Therefore, the invention is urgently needed to create an algorithm for predicting the service life of electric or mechanical equipment, and whether certain equipment is in a scrapped stage or not in a certain time period is obtained by taking the actual operating conditions of the field as reference bases for the good and bad operation quality of the equipment, so that the error of the scrapped time of the service life of the equipment is effectively reduced, and the market competitiveness is improved.
Disclosure of Invention
Aiming at the defects in the prior art, the invention aims to provide an algorithm for predicting the service life of power equipment based on the Internet, and solves the problems in the prior art.
In order to achieve the purpose, the invention is realized by the following technical scheme: an algorithm based on internet power equipment service life prediction comprises an equipment parameter acquisition module, a management platform, a data analysis module and a data evaluation output module, wherein,
the equipment parameter acquisition module comprises a current acquisition unit, a voltage acquisition unit, an electric equipment load acquisition unit and an equipment information acquisition unit which are respectively connected with the management platform so as to be connected with a management platform port through a built digital interface and transmit a parameter measurement conversion result to the management platform to acquire the analog quantity of the electric equipment;
the data analysis module is connected with the management platform and used for evaluating and analyzing the related parameters of the electric power equipment processed by the management platform, and a multi-dimensional comprehensive analysis algorithm is arranged in the data analysis module and used for reducing the error of the service life scrapping time of the equipment after being analyzed and output;
the data evaluation output module is connected with the data analysis module and used for outputting the service life prediction time information of the power equipment, and the data evaluation output module comprises the following steps:
the first step is as follows: collecting operation rating parameters of power equipment
Acquiring a current parameter, a voltage parameter, a load parameter and an electric equipment operation parameter of the electric equipment in an operation process;
the second step is that: setting the ratio of the related parameters
Carrying out proportion setting on the obtained rating parameters based on a multi-dimensional comprehensive analysis algorithm, and calculating to obtain the corresponding weight of each rating parameter;
the third step: multidimensional comprehensive analysis and demonstration of evaluation parameter reliability
After deviation analysis is carried out on the evaluation parameters through software, data are summarized in a bar graph or curve mode, and the service life and the scrapping time of the power equipment are obtained by combining the production time, the commissioning time, the maintenance times of the power equipment and relevant qualified data of manufacturers;
the fourth step: and outputting the service life prediction time information of the power equipment.

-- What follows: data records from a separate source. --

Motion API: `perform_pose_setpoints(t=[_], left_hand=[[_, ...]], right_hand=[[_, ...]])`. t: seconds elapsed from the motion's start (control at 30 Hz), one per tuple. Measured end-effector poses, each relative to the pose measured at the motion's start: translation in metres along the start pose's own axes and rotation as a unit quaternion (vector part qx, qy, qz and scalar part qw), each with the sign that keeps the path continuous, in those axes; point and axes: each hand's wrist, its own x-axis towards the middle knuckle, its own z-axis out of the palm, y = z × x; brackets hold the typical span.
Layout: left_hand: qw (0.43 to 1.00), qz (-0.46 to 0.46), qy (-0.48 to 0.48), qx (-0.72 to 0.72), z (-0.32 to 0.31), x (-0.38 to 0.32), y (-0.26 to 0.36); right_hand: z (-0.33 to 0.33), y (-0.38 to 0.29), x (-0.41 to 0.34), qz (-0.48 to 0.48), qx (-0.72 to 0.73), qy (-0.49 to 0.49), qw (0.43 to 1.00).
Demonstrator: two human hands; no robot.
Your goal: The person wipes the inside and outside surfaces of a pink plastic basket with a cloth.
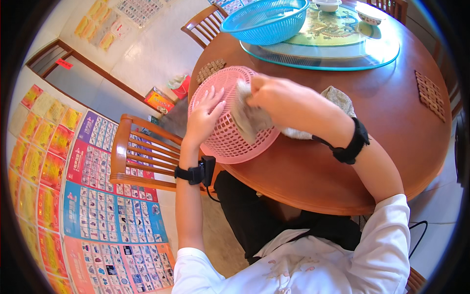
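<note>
A pink plastic basket [235, 147] with perforated sides is tipped at the left edge of the round wooden table, its base turned up. My left hand [207, 114] lies with fingers spread on the basket's upper side. In my right hand [268, 95], blurred, is a bunched greyish cloth [246, 117], held against the basket's side. Another greyish-brown cloth [338, 98] lies on the table behind my right forearm, which covers part of it. A whitish cloth [297, 133] shows beside the basket under that forearm.
Farther back on the table [396, 147], a blue plastic basket [268, 25] rests on a glass turntable [323, 60] with bowls [370, 15]. Woven mats [430, 96] lie at the left and right. A wooden chair [147, 147] stands close at the left.
</note>
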Motion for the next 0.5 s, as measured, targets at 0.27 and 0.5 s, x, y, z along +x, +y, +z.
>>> perform_pose_setpoints(t=[0.27, 0.5], left_hand=[[0.996, 0.044, -0.040, -0.067, -0.010, 0.004, -0.002], [0.996, 0.050, -0.024, -0.074, -0.006, 0.004, -0.002]], right_hand=[[0.024, 0.015, -0.003, 0.111, 0.167, -0.110, 0.974], [0.017, 0.022, 0.001, 0.175, 0.067, -0.407, 0.894]])
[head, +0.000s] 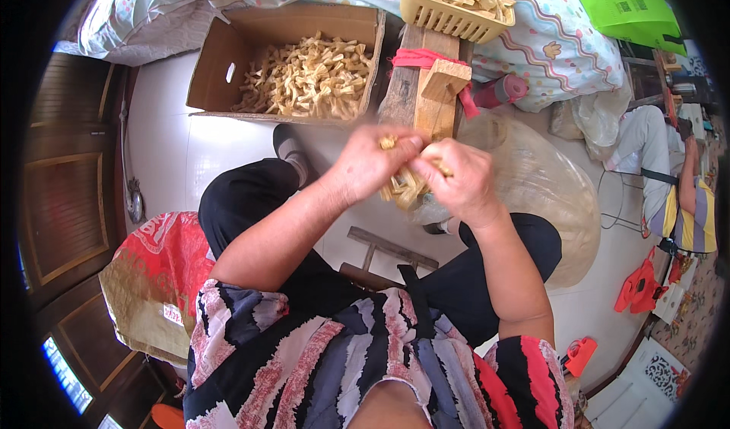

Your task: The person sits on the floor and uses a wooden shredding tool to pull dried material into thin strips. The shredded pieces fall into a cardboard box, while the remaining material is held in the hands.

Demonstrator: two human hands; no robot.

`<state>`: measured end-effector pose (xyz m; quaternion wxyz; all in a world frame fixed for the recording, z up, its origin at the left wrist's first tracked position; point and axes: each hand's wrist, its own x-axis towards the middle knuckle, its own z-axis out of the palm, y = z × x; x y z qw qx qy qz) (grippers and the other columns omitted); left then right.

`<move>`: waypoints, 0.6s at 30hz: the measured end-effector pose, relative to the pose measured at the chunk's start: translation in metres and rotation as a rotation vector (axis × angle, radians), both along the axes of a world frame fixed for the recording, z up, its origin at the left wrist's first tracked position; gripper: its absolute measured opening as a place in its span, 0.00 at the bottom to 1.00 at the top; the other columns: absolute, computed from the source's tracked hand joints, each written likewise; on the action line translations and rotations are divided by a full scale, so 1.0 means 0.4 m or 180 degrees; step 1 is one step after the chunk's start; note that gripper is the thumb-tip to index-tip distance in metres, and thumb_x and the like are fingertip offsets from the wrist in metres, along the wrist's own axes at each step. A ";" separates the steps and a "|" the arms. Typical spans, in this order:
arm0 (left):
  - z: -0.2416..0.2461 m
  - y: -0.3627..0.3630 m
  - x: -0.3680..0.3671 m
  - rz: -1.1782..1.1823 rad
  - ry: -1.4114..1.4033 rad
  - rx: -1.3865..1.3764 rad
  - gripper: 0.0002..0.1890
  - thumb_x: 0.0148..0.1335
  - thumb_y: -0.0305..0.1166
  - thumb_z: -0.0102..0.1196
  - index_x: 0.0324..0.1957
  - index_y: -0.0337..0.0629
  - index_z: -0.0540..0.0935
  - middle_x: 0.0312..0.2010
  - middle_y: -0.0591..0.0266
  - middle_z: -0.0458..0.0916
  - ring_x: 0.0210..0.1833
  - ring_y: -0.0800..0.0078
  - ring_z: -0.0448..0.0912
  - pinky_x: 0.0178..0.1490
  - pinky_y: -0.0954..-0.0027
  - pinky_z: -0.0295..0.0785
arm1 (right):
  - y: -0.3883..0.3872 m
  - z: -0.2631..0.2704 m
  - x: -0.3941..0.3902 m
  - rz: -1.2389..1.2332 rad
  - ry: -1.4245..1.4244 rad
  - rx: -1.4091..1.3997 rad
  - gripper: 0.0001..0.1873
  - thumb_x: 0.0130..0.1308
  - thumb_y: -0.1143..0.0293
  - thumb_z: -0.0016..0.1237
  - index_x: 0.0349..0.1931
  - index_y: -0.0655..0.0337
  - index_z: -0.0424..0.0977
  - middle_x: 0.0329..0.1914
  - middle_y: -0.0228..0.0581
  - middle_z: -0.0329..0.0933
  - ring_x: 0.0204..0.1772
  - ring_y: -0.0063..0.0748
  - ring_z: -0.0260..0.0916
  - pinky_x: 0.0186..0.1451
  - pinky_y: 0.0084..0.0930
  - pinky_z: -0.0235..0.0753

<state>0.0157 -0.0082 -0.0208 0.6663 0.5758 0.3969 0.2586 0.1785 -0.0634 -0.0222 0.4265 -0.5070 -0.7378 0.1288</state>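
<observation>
My left hand (365,161) and my right hand (463,181) meet over my knees, at the near end of a wooden bench. Both have their fingers closed on a pale yellow dried strip (389,142), whose ends show between the fingers. Motion blurs the fingertips, and most of the strip is hidden. Right under the hands are more pale yellow pieces (412,188); what supports them cannot be told. Just beyond, a wooden block (446,79) stands on the bench plank (434,115), bound with red cloth (419,58).
A cardboard box (214,87) of knotted pieces (316,78) stands ahead left. A yellow plastic basket (456,21) of flat strips sits on the bench's far end. A large clear plastic bag (536,189) lies right, a woven sack (148,292) left. Another person (661,161) sits far right.
</observation>
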 end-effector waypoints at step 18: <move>0.034 0.022 -0.030 -0.0871 0.0308 0.3877 0.16 0.41 0.36 0.65 0.35 0.44 0.81 0.27 0.62 0.72 0.27 0.63 0.72 0.30 0.64 0.68 | -0.043 -0.001 0.004 0.1598 0.5294 -0.4246 0.07 0.62 0.71 0.50 0.37 0.63 0.76 0.28 0.28 0.73 0.25 0.15 0.63 0.25 0.12 0.59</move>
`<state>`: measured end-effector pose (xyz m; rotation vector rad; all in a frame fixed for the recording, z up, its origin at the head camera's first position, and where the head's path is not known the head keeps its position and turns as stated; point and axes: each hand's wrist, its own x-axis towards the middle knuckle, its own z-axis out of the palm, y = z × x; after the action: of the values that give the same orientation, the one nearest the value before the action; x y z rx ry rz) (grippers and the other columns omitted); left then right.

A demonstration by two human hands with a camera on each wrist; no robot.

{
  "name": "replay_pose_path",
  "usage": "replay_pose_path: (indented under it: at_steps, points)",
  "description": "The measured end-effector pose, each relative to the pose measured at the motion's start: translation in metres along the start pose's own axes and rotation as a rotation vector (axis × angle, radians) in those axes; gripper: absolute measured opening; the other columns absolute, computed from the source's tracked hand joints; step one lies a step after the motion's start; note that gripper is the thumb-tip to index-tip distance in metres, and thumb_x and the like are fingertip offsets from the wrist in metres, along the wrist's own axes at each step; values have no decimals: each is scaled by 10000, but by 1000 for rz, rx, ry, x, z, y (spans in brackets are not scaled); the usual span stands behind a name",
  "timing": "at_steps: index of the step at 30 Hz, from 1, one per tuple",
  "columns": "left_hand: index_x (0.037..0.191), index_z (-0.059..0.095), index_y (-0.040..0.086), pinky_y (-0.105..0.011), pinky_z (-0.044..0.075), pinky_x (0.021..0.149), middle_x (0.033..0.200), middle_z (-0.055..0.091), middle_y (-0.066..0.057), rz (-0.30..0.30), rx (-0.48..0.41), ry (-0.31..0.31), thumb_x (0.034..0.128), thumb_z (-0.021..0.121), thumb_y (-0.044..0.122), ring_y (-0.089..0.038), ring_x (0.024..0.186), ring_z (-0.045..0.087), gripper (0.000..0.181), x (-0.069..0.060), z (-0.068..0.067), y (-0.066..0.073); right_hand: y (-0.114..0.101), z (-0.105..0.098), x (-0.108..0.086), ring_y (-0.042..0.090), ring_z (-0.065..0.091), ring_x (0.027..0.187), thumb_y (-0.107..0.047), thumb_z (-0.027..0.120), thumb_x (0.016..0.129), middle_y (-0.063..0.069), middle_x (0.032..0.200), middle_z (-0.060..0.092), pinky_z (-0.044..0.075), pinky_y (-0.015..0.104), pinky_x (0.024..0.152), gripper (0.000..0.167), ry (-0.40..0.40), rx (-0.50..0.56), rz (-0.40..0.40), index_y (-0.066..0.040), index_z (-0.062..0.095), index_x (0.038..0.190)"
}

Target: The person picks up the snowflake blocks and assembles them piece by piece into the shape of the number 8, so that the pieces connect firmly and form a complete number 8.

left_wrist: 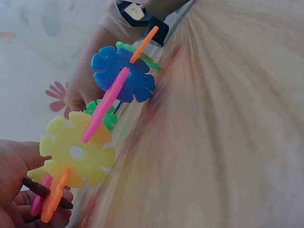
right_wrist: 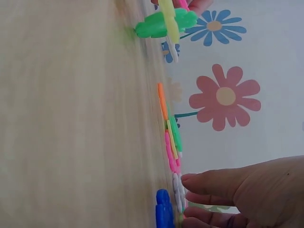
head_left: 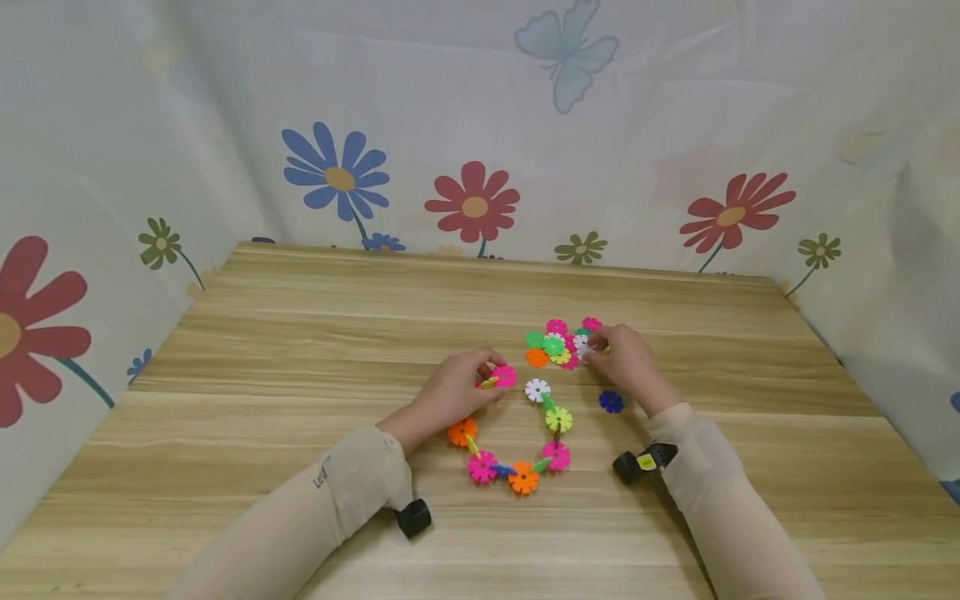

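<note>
Head view: your L hand [head_left: 461, 385] pinches one end of the disc chain [head_left: 523, 477]; your R hand [head_left: 628, 362] is at the loose pile [head_left: 553, 344].
L grip holds the end's pink disc [head_left: 504, 377]; the chain curves on the tabletop [head_left: 337, 333] in an open U, w/ a white disc [head_left: 537, 385] at its free end. R grip is narrow, at a white pc [head_left: 581, 344] on the pile's R side; can't tell if it's pinched. Blue disc [head_left: 611, 402] lies apart, nr your R hand.
</note>
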<state>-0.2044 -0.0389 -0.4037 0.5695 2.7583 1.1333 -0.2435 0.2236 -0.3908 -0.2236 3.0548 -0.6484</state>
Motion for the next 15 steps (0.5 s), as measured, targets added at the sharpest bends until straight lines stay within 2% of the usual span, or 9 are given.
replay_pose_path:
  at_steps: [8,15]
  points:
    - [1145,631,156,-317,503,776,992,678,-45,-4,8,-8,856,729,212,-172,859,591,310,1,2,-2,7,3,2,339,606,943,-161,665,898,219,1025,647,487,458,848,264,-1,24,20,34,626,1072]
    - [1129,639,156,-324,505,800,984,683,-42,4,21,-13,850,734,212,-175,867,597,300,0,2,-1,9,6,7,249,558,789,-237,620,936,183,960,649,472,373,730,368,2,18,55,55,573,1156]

As an improvement of the internet-based power equipment life prediction algorithm in the present invention, in the third step, the specific implementation manner of the multidimensional comprehensive analysis algorithm is as follows:
s3-1, collecting basic information of the equipment, wherein the basic information comprises the production date of the equipment, the commissioning time of the equipment, relevant information of qualified quality of the equipment, the operation environment of the equipment, important parameter performance indexes of the equipment, the manufacturing level of an equipment manufacturer, the normal use scrapping date of the equipment and the information of whether the equipment is maintained or not and the maintenance times;
s3-2, acquiring electrical data of the equipment within 12 months after operation, wherein the electrical data comprise current, line voltage, phase voltage, active electric energy, reactive electric energy, power factors, active power, reactive power and harmonic data;
and S3-3, fusing the electrical data and the basic information, giving corresponding weight to the electrical data and the basic information, and expressing the weight in a ratio form, wherein the electrical data accounts for 70% and the basic information accounts for 30%, so that the information influencing the normal operation of the equipment is accurately analyzed and evaluated.
As an improvement of the algorithm for predicting the service life of the power equipment based on the Internet, the operation parameters of the power equipment comprise the ambient environment parameters of the operation of the power equipment, the production time parameters of the power equipment, the commissioning time parameters of the power equipment, the manufacturer parameters of the power equipment and the maintenance frequency parameters of the power equipment.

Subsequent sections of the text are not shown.